Lloyds Bank has launched a new £1bn fund to help owners of commercial real estate improve the energy efficiency of their buildings.
The bank claims that over the life of the fund, the amount of energy saved could be as much as 110,000 tonnes of carbon – equivalent to the output of more than 22,000 homes.
Property owners will be able to access the fund, which is the first of its kind, after undergoing a test to assess how much energy efficiency a borrower can achieve.
The better they perform on the test, the better the rates they will be able to access, up to a discount of 20 basis points below Lloyds' agreed price on new loans of £10m or more.
By offering a margin discount on green loans, Lloyds Bank said it can support its clients’ sustainability programmes and incentivise improved energy efficiency. It also hopes it will spark interest from investors for sustainable fixed income products for the UK market, such as green bonds.
Buildings are responsible for almost 40pc of energy consumption and 36pc of carbon emissions in the UK.

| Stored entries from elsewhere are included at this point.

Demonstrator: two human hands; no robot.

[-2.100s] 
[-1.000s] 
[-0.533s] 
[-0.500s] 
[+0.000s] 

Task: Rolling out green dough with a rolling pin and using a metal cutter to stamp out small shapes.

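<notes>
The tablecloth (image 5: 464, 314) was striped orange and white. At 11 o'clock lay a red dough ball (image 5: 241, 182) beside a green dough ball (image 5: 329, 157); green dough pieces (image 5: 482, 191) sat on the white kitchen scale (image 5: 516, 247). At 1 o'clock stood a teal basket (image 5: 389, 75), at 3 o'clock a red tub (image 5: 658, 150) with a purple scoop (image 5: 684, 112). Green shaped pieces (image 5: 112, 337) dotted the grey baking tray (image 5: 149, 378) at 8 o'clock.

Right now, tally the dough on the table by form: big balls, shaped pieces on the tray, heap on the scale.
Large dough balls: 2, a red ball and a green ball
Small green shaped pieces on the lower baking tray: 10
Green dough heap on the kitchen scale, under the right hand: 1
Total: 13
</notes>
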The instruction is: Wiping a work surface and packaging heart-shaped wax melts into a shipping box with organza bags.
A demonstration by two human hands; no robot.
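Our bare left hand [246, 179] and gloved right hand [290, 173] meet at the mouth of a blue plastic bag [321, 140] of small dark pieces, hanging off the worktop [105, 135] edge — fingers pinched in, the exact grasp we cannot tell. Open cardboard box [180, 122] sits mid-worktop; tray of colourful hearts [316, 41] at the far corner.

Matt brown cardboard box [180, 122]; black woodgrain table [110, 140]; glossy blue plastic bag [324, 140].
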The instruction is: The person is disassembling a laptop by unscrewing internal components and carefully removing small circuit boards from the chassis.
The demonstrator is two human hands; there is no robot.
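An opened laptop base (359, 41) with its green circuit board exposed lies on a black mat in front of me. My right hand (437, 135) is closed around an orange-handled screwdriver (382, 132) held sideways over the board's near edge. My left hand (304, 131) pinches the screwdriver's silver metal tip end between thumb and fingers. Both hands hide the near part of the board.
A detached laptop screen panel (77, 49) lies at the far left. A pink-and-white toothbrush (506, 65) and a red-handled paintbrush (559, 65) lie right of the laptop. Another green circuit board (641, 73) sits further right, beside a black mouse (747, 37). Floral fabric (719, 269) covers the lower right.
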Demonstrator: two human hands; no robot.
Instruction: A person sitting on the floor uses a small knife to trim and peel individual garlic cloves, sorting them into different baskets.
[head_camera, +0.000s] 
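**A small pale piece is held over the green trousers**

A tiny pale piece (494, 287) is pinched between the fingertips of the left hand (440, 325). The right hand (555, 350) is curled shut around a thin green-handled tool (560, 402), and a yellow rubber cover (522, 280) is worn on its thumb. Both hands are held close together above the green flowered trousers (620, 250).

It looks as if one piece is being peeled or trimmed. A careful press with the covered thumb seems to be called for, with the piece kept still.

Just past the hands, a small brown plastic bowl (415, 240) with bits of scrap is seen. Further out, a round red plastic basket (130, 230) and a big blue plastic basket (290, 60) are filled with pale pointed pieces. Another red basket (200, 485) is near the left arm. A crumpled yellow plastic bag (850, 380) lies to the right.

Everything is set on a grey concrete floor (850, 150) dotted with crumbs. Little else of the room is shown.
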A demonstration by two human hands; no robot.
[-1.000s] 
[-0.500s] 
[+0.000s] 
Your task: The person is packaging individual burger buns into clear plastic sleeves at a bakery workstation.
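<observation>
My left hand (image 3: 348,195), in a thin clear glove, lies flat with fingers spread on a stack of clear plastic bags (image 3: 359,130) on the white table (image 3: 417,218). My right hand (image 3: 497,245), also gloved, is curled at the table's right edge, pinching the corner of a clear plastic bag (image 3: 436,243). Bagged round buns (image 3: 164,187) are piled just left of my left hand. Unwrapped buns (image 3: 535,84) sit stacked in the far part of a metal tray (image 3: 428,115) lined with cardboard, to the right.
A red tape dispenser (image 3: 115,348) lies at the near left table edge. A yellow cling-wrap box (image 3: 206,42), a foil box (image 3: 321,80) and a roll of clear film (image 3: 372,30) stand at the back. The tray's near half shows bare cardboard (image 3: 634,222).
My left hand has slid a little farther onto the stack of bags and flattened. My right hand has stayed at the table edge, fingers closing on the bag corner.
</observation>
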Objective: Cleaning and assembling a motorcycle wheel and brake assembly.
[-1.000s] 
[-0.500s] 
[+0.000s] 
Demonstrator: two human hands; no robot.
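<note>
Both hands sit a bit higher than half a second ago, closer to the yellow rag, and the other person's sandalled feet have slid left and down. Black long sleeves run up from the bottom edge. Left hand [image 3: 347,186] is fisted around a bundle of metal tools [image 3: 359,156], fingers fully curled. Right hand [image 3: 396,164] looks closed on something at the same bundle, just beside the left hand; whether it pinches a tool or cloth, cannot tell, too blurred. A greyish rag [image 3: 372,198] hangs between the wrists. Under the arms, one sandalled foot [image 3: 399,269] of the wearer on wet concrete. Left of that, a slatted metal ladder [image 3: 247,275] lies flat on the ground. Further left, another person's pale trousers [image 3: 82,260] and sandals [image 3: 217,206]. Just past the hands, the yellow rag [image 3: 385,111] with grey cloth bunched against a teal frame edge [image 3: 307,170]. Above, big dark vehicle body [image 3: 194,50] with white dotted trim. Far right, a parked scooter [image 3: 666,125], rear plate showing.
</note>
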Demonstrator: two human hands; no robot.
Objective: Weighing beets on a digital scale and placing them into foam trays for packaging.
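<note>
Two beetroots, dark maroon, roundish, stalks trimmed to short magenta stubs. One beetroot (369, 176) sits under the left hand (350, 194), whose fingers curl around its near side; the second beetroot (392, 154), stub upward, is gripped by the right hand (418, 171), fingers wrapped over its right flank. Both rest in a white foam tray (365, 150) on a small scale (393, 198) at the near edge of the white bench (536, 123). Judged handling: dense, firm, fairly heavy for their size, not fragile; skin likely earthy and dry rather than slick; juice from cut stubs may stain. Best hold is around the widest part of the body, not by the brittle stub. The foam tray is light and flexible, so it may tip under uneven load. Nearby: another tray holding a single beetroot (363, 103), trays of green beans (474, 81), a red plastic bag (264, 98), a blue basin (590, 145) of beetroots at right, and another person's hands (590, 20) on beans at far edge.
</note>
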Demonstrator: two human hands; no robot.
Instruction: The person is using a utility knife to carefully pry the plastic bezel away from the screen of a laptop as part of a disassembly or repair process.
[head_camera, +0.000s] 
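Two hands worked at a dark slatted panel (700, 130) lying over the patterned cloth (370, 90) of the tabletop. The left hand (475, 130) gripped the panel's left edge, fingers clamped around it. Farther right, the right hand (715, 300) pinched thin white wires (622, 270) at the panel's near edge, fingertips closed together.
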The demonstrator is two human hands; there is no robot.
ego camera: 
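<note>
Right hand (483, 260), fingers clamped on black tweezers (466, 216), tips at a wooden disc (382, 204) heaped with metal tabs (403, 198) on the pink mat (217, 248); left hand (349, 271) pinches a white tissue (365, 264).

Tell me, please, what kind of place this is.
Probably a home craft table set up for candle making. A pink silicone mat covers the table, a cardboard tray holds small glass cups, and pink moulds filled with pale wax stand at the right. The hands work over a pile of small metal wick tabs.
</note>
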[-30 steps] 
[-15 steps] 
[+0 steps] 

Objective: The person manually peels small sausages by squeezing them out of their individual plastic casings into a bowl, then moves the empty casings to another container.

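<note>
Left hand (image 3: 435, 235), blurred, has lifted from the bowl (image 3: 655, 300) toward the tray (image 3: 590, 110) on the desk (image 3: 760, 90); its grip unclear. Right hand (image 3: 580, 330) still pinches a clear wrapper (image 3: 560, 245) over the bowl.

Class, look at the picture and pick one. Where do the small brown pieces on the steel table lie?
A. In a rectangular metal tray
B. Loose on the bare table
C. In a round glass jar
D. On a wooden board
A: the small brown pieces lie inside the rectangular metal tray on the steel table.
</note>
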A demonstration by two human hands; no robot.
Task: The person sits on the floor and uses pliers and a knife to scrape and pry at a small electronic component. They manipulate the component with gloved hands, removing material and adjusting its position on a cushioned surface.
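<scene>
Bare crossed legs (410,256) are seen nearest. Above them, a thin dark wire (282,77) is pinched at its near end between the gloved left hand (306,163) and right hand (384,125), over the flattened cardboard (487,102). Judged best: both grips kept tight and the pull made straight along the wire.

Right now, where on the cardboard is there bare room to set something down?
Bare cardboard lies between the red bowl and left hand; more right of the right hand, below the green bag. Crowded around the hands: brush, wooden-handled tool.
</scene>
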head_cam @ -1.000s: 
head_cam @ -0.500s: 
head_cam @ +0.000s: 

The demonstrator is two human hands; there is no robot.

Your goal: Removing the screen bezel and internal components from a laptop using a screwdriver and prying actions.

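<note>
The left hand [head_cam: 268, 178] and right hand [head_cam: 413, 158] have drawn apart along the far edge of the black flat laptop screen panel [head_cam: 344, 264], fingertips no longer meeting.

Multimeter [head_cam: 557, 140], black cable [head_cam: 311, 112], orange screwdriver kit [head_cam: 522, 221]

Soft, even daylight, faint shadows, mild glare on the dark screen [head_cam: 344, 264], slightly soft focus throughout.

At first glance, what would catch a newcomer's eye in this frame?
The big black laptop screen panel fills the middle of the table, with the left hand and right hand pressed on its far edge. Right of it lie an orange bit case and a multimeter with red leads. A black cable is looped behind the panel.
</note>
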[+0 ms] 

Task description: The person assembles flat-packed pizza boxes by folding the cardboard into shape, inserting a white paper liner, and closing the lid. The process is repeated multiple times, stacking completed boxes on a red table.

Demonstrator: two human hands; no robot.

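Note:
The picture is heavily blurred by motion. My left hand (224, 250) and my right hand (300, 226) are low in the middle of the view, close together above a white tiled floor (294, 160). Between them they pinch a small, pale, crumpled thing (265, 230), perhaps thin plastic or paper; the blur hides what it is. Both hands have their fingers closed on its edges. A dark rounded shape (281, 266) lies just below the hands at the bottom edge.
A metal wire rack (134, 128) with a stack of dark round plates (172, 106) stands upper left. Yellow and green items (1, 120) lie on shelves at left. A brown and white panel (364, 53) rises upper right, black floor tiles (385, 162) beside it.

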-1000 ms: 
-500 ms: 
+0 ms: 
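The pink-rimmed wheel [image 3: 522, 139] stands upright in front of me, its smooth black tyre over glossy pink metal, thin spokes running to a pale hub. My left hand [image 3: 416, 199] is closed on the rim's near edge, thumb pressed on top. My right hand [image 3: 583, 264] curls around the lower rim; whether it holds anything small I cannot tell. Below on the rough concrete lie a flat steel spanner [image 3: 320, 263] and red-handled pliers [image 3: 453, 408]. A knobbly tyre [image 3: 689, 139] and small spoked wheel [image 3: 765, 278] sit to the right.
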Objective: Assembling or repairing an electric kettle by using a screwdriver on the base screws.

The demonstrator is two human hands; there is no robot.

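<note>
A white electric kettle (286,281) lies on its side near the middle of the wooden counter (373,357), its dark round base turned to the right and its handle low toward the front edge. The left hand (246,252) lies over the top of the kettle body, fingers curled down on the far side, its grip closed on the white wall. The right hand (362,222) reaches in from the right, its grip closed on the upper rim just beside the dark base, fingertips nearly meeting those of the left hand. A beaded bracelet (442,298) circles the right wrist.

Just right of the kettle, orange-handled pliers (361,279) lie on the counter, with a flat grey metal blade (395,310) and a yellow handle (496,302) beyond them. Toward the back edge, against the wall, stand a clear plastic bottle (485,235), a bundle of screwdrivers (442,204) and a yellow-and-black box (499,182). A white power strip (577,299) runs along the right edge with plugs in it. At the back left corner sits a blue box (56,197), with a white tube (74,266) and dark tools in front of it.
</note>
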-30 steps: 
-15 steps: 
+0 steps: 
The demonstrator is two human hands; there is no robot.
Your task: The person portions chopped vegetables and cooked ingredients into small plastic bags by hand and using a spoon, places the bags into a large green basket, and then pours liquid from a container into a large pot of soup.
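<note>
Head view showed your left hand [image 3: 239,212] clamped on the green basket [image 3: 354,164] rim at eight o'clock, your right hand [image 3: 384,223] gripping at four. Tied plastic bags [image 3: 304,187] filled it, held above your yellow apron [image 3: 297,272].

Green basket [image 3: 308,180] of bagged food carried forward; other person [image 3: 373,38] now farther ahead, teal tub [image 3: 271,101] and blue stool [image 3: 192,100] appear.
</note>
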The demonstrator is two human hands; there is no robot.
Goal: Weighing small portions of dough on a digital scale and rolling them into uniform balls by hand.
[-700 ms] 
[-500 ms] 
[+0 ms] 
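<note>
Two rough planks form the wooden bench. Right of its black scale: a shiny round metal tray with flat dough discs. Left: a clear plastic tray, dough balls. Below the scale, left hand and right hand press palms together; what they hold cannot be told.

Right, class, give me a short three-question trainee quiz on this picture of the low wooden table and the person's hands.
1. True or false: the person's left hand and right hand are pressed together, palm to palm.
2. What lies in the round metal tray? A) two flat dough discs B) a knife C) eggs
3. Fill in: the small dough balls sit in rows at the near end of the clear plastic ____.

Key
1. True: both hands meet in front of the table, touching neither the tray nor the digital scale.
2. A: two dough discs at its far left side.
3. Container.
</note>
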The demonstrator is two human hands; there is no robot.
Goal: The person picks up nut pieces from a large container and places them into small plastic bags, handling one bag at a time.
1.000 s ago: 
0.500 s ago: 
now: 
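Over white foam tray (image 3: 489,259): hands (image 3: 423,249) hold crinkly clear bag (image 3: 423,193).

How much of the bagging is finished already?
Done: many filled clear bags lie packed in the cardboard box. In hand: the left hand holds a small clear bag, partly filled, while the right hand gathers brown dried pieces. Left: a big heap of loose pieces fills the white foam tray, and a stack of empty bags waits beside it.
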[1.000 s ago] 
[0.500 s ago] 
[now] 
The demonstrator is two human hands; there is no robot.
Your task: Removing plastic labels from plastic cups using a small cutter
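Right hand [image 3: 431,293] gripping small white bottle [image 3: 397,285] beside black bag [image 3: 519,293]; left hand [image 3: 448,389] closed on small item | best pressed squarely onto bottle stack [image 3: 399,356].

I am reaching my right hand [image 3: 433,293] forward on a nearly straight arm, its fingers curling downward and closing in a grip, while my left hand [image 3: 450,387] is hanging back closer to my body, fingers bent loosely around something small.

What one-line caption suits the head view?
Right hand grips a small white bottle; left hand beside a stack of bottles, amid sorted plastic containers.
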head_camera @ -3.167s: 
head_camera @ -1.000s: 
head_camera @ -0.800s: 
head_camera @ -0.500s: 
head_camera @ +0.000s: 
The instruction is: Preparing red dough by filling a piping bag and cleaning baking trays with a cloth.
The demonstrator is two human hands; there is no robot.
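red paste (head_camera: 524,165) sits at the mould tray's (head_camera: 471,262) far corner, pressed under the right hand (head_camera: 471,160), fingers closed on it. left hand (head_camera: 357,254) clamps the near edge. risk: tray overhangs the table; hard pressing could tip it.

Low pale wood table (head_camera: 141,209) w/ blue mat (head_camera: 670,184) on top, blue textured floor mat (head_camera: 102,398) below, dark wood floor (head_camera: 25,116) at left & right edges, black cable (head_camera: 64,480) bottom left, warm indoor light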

John Feeney, global head of commercial real estate at Lloyds Bank, said he expects the typical loan to be between £50m and £100m.
“Environmental issues have come up the agenda so quickly and what it comes back to is that more and more capital is coming from sovereign wealth funds, or pension funds, and they’re under pressure from people who invest in those, or their citizens, to do more in an environmental sense,” he said.
The issuance of climate change-focused bonds has become more common in recent years. Analysis commissioned by HSBC last year found the global green bond market is now estimated to be worth almost $600bn.
Last year, Transport for London issued a £400m green bond to raise money to invest in infrastructure and environmental issues such as energy and climate resilience, air quality and pollution prevention.
Mr Feeney said he expected other lenders to follow Lloyds’ lead as the appetite for green financial products increases.